### Directions
Quote all of the data below exactly, please.

### Source material
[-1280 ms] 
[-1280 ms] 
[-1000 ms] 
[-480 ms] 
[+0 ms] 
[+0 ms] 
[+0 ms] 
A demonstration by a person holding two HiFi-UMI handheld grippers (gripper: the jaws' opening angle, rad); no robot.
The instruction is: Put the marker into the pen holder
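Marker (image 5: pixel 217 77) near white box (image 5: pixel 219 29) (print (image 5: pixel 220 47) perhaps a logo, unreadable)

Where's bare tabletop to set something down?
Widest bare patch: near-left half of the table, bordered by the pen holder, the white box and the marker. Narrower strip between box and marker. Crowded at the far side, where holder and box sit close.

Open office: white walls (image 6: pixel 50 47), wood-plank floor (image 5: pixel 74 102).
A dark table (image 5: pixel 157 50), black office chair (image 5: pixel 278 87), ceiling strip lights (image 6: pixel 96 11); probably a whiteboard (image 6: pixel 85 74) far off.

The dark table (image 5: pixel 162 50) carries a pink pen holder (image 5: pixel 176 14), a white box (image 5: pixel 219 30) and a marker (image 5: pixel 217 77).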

### Completed exercise
[-1280 ms] 
[-1280 ms] 
[-1000 ms] 
[-480 ms] 
[+0 ms] 
[+0 ms] 
[+0 ms] 
A demonstration by a person holding two HiFi-UMI handheld grippers (gripper: the jaws' opening angle, rad); no robot.
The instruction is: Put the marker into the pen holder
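Marker (image 5: pixel 217 77) near white box (image 5: pixel 219 29) (print (image 5: pixel 220 47) perhaps a logo, unreadable)

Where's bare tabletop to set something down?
Widest bare patch: near-left half of the table, bordered by the pen holder, the white box and the marker. Narrower strip between box and marker. Crowded at the far side, where holder and box sit close.

Open office: white walls (image 6: pixel 50 47), wood-plank floor (image 5: pixel 74 102).
A dark table (image 5: pixel 157 50), black office chair (image 5: pixel 278 87), ceiling strip lights (image 6: pixel 96 11); probably a whiteboard (image 6: pixel 85 74) far off.

The dark table (image 5: pixel 162 50) carries a pink pen holder (image 5: pixel 176 14), a white box (image 5: pixel 219 30) and a marker (image 5: pixel 217 77).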

For this exercise, the answer is now complete.